I grew up with cats.  They are such strange creatures.  I remember on many occasions watching them and wanting to know what was going through their strange little brains.  Every one of those times, I walked away shrugging my shoulders, determining that they were just too simple-minded for me to grasp why they do what they do.  In fact, I’m sure that even if they knew the English language, they would not be able to put together a coherent thought to help me understand them better.  However, I recognize now that cats know exactly what they’re doing.  

gray cat standing in two feet

I remember one of my childhood cats flipping toys up and over her back.  I had always assumed that she was imitating how she might catch a bird that was looking for food along the ground.  On the contrary, feline researchers have determined that this is not the case by mapping out consistent behaviors across the different kinds of cats.  They have found their playful tactics displayed three different attack strategies.   

The “mouse” strategy was described as a “stalk, pounce, grab with front claws, and bite” approach.  The true “bird” strategy looks like a “stalk, leap up with front paws swinging, and bite” approach.  Finally, the third strategy is what I remember witnessing as a kid.  Our cat would reach under the toy, flip it over her back, and then pounce for the final blow.  The researchers call this a “fish” pattern.  Like bears, cats instinctually know how to stand on a bank of water, surprise a stray fish by flipping it backward and then pouncing where they have the benefit of dry and stable ground. 

Isn’t that interesting?  However, I don’t just share this because it’s a random bit of trivia.  I share it because, even as a child, it was second-nature to demean this thing I did not understand as “beyond reason” or “too simple-minded.”  The illustration is not actually about the cats, but about my own Pharisaical predisposition to judge what I did not understand.

This mentality made a very unfortunate resurgence later in my life.  As I found myself, a young man fresh out of high school, I became very extreme about my religious and political beliefs.  I would find people who disagreed with me, in my infinite wisdom, and would immediately degrade them like I would with my childhood cats.  I would assume without having spoken a word with them that they were “beyond reason” or “too simple-minded to be understood” and I would spend my life ranting and raving about how folks believe what they do and live like they are.  I was realizing that I had far more in common with Simon the Zealot, before he began following Jesus, than Jesus Himself. 

But when we read passage likes Matthew 5:43-48, we see the power behind the Gospel and what makes Jesus so unique.  When other rulers and kings throughout history, and even gods in literature, would create factions and establish tribalistic power, Jesus taught that His followers had “heard that it was said, Love your neighbor and hate your enemy. But I tell you, love your enemies and pray for those who persecute you, so that you may be children of your Father in heaven. For he causes his sun to rise on the evil and the good, and sends rain on the righteous and the unrighteous. For if you love those who love you, what reward will you have? Don’t even the tax collectors do the same? And if you greet only your brothers and sisters, what are you doing out of the ordinary? Don’t even the Gentiles do the same? Be perfect, therefore, as your heavenly Father is perfect.” 

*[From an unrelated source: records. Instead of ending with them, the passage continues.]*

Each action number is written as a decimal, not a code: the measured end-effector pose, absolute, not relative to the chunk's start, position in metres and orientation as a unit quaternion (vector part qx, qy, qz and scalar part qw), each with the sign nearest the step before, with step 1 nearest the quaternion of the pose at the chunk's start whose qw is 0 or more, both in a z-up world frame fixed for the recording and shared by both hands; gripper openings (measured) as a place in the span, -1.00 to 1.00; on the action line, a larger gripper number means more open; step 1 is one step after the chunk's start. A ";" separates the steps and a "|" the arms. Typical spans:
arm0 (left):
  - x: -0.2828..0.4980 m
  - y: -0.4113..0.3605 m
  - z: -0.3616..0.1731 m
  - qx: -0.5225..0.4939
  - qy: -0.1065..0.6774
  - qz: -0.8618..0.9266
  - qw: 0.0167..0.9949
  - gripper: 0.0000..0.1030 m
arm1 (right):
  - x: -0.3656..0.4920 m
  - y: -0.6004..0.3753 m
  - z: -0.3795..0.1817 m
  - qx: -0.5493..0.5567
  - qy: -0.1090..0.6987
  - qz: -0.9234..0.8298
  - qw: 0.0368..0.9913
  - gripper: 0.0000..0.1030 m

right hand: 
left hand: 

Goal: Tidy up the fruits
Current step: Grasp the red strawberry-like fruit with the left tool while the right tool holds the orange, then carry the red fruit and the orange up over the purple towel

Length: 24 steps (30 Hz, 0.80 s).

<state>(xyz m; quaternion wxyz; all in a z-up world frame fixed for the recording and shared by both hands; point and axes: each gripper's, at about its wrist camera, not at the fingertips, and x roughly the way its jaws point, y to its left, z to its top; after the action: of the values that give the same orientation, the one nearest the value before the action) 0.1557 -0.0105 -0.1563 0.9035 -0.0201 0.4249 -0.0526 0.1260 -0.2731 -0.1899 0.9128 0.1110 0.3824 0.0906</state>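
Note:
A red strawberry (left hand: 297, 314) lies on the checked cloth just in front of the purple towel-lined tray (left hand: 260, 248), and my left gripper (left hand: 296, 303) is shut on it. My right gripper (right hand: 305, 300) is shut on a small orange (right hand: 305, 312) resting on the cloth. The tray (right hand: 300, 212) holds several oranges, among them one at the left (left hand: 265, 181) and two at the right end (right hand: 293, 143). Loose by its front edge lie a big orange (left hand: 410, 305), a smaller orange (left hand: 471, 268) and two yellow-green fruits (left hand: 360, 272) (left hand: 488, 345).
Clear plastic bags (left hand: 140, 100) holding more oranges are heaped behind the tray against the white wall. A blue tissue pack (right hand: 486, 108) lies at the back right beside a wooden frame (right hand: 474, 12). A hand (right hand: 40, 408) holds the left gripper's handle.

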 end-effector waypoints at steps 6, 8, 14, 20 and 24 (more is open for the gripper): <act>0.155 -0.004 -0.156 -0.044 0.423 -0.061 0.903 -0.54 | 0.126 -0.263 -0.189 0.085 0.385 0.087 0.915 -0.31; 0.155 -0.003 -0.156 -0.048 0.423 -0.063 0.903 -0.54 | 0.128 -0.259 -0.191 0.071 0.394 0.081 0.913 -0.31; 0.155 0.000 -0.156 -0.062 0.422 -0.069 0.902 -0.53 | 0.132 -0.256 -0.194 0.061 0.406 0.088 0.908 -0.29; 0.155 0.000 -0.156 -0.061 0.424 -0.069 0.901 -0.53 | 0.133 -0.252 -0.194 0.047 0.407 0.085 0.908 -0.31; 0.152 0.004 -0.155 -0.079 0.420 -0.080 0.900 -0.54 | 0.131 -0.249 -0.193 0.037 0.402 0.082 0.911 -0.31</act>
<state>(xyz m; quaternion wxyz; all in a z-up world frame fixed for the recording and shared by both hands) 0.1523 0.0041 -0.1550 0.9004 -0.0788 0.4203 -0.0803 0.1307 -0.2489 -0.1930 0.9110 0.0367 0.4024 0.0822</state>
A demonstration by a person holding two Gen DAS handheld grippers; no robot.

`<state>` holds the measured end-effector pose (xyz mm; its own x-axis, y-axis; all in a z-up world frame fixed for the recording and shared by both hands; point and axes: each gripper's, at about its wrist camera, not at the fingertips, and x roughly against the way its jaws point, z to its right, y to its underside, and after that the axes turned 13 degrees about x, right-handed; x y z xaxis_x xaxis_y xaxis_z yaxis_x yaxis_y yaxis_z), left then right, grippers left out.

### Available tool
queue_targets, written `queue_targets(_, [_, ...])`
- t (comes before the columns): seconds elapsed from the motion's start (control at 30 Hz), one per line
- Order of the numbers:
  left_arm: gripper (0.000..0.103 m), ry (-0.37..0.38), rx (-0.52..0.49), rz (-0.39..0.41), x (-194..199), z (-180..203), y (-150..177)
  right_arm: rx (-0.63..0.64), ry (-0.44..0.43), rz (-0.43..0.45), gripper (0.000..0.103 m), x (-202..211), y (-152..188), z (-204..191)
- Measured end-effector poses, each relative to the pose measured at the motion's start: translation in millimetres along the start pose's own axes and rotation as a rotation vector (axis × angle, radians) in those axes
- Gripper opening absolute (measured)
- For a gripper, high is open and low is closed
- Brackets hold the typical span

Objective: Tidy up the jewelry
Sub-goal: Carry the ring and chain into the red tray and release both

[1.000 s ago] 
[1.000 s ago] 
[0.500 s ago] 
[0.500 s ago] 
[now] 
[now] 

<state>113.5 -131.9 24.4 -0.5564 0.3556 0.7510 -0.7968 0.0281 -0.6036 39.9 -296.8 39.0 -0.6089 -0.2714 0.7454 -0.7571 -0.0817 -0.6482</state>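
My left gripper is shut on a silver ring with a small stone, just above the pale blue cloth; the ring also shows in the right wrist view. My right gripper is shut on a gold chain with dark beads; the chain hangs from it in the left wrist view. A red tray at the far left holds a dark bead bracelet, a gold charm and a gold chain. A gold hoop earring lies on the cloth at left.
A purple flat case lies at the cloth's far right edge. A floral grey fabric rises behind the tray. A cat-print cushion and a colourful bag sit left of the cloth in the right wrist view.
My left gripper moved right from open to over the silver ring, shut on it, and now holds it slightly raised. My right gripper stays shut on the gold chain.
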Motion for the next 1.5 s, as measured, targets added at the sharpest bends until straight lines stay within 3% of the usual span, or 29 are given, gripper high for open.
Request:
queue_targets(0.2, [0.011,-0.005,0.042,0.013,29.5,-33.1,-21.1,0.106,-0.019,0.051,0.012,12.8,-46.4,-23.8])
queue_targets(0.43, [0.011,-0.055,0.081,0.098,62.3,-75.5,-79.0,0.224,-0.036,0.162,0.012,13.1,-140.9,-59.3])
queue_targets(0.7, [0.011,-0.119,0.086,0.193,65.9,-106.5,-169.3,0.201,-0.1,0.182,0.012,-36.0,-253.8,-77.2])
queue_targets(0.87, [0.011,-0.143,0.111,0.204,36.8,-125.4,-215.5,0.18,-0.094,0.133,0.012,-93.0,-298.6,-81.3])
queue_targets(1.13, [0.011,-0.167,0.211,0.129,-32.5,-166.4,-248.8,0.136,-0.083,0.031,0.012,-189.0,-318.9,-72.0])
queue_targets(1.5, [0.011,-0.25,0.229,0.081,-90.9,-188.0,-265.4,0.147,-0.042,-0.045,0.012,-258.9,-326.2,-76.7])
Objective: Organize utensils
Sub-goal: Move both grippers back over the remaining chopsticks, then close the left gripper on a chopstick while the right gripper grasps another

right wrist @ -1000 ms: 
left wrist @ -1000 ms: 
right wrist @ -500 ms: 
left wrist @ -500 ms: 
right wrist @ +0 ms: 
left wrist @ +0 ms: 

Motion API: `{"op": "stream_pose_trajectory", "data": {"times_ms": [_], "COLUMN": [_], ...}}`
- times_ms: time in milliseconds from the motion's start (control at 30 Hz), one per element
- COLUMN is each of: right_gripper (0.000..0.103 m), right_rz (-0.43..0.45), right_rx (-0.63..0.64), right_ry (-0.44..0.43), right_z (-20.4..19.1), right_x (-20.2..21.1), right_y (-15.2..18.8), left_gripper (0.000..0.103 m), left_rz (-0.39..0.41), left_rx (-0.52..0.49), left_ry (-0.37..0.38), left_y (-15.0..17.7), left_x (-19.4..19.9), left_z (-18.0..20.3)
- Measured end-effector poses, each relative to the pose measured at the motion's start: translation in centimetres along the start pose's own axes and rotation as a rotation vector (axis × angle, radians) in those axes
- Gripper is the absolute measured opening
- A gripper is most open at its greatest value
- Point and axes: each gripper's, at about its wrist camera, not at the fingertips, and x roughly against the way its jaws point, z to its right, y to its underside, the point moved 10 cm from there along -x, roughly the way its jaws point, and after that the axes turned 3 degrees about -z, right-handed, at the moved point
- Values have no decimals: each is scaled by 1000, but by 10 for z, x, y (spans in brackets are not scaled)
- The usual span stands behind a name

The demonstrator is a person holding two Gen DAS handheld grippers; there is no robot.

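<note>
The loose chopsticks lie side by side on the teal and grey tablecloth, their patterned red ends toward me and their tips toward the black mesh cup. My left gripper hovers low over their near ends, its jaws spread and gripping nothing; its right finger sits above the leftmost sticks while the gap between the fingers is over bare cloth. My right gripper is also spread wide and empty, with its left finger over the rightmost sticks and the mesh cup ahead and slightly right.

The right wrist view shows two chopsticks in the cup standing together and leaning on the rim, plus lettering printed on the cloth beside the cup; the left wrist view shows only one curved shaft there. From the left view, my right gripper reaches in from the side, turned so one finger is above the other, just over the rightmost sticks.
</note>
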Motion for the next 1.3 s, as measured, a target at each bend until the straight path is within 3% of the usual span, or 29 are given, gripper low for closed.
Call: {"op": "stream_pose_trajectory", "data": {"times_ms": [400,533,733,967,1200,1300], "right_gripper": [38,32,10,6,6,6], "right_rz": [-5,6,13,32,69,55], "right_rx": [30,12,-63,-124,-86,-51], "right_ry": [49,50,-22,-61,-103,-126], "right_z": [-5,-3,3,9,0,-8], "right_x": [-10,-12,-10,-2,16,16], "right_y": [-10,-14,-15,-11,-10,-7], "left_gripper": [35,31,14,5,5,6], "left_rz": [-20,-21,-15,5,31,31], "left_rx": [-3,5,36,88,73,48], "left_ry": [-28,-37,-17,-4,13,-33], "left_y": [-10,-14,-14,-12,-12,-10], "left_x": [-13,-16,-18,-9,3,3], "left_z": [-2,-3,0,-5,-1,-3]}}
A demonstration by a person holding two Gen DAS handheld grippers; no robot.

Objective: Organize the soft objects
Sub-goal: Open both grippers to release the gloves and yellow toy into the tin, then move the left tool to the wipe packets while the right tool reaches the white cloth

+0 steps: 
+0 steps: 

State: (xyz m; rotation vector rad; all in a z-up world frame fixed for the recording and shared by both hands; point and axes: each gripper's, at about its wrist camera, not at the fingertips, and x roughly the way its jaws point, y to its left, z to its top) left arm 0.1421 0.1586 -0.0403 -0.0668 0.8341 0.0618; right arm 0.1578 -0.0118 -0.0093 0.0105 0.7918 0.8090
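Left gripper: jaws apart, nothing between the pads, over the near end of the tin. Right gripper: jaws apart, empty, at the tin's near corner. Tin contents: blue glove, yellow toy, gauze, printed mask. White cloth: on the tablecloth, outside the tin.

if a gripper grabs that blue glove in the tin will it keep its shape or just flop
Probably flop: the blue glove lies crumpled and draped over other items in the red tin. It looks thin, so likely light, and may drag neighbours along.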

There is something incredible about our God who commands His people to love our enemies just as He does.  He teaches that we would become perfect – just as He is perfect – if we could imitate Him in this way.  After all, the Gospel is only relevant to any of us because it shattered our trajectory in sin with the shocking revelation that love, mercy, grace, and forgiveness are given to each of us, even the most offensive of opposition (Romans 5:7-10).  That is what led the Son of God to the cross.  Every one of us, being sinners (Romans 3:23) and worthy of death (Romans 6:23), were in opposition to God until He purchased our souls with His blood (Acts 20:28) – because of His love (John 3:16).  And that is why we endeavor daily to love our opposition, knowing that we cannot do so to the level that Christ did, and yet we strive to all the same.

Jesus is teaching me through a long and continuing process that He desires for me to love my enemies.  He desires that I love those that mock me, or even persecute me, should we ever arrive to that point.  He desires that I bless my opposition just as He does when He causes the sun to rise and rain to fall on even the most abusive God-haters.  He desires that I love even the tax collectors, those who take advantage, like I love my brothers and sisters.  Again, if I could do this perfectly, then I would not need a Savior, but I glorify Him every moment that I take part in this mission of His.

There will always be people I come in contact with who hold beliefs and mentalities that oppose God’s will and the Scriptures, but I find God’s mission in the fact that no one is unredeemable or too simple-minded.  Their conclusions about life usually make a lot of sense within their worldviews and perspectives.  The work then becomes holding these worldviews and perspectives up to the perfect will of God and seeking ways to lovingly show that only He is the way, the truth, and the life (John 14:6).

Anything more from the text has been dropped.